「職種限定」合意下での勤務 同意なき配置転換認めず 最高裁初判断

 技術職として長年勤務した従業員を事務職に配置転換することの妥当性が争われた損害賠償請求訴訟の上告審判決で、最高裁第2小法廷(草野耕一裁判長)は26日、職種を限定する労使合意がある場合、使用者が労働者の同意なく配転を命じる権限はないとの初判断を示した。命令は違法と結論付け、適法とした二審大阪高裁判決を破棄。賠償責任の有無などを検討させるため審理を差し戻した。
 配転命令を巡っては過去の判例などから、職種や勤務地を限定する合意があれば配転が制限されるとの考え方が以前からあり、今回の判決が改めて明確化した形だ。
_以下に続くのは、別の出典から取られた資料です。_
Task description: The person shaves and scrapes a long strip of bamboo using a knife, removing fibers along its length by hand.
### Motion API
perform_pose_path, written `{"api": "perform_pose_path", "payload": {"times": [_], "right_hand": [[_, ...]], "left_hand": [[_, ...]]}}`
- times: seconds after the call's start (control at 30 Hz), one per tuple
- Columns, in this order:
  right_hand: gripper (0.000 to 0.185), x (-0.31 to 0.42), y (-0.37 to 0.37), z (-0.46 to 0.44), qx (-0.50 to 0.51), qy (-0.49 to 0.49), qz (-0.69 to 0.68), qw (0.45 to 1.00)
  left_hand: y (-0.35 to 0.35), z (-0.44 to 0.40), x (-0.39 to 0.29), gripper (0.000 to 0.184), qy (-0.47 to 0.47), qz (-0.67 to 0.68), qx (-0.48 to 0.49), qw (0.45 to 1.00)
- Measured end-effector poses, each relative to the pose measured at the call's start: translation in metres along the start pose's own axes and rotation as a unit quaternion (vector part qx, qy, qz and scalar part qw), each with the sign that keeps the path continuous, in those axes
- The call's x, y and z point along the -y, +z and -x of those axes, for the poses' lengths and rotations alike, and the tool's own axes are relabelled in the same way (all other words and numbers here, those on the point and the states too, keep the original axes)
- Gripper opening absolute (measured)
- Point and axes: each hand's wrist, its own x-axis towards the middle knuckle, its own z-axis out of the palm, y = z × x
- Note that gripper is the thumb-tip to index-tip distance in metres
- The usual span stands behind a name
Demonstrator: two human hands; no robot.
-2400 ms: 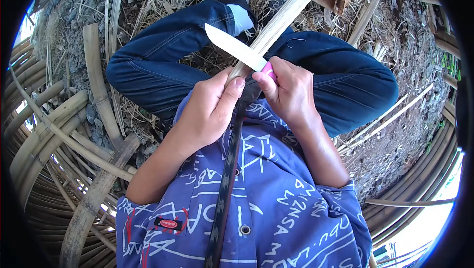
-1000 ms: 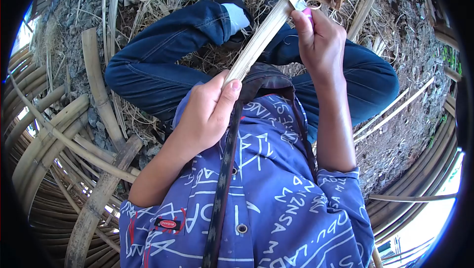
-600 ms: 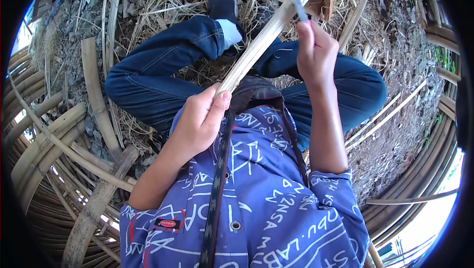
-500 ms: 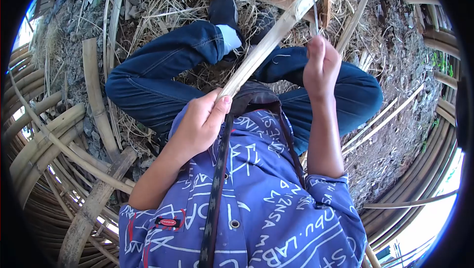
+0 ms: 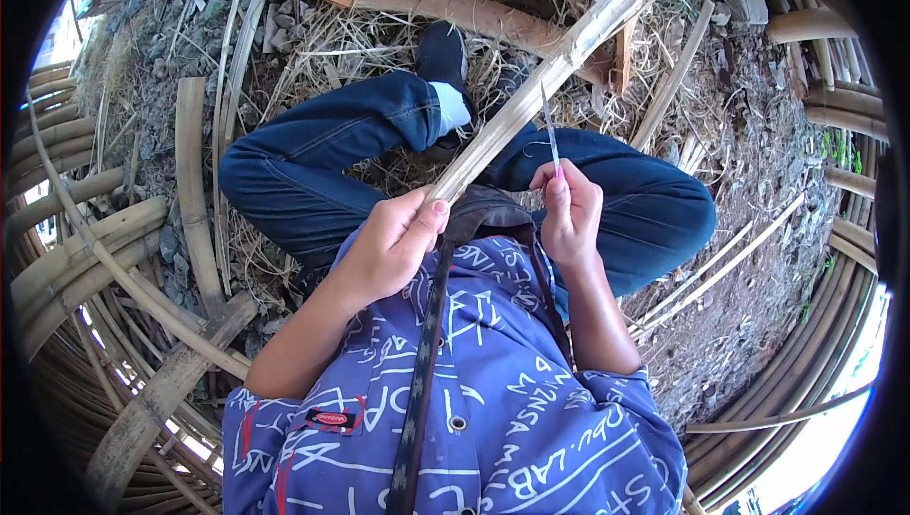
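Observation:
My left hand (image 5: 396,238) is closed around the near end of a long, pale split bamboo strip (image 5: 517,115). The strip slants up and away to the right, past the top edge of the view. In my right hand (image 5: 573,216) is a thin-bladed knife (image 5: 552,131) with a pinkish handle, its blade pointing away from me. The blade stands just right of the strip, and I see a gap between them. My fingers hide most of the knife's handle. Both hands are above my lap, between my bent knees in blue jeans (image 5: 313,150).
Shavings and straw (image 5: 322,60) litter the stony ground around my shoes. A curved wooden plank (image 5: 455,10) lies beyond my feet. Bamboo poles (image 5: 81,249) are stacked at left, and more bamboo (image 5: 825,325) curves along the right. Thin strips (image 5: 720,273) lie beside my right knee.
My right hand has come down and left, toward me, bringing the knife back along the strip. My left hand keeps its hold, and the view has shifted slightly.

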Motion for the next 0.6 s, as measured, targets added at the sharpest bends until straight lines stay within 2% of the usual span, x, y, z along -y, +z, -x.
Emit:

職務や勤務地を定めて採用する「ジョブ型雇用」が広がる中、企業の人事労務に影響しそうだ。
 第2小法廷は「労働者の職種や業務を特定のものに限定する合意がある場合は、使用者は労働者に対し、同意なく配転を命じる権限はない」と判示した。
 原告の代理人は東京都内で記者会見し「当たり前の判断ではあるが、最高裁が改めて確認した社会的意義は大きい」と話した。
 原告の男性は滋賀県社会福祉協議会と労働契約を結び、福祉用具センターで主任技師として勤務。2019年4月付での総務課への配転を命じられた。
 男性側は、同一職種・同一部署で18年間にわたり勤務してきたとして「書面での明示はないものの、技術者として就労させる旨の職種限定の合意が事実上あった」と主張。配転命令は無効だとして、損害賠償を求めて提訴した。団体側は「職種限定採用ではなく、配転には業務上の必要性もある」と反論していた。
 一審京都地裁判決は、男性は溶接のできる唯一の技師で「技術職として就労させる黙示の合意があった」とする一方、配転命令は業務廃止による解雇の回避が目的で、必要性があり有効とした。二審大阪高裁も支持した。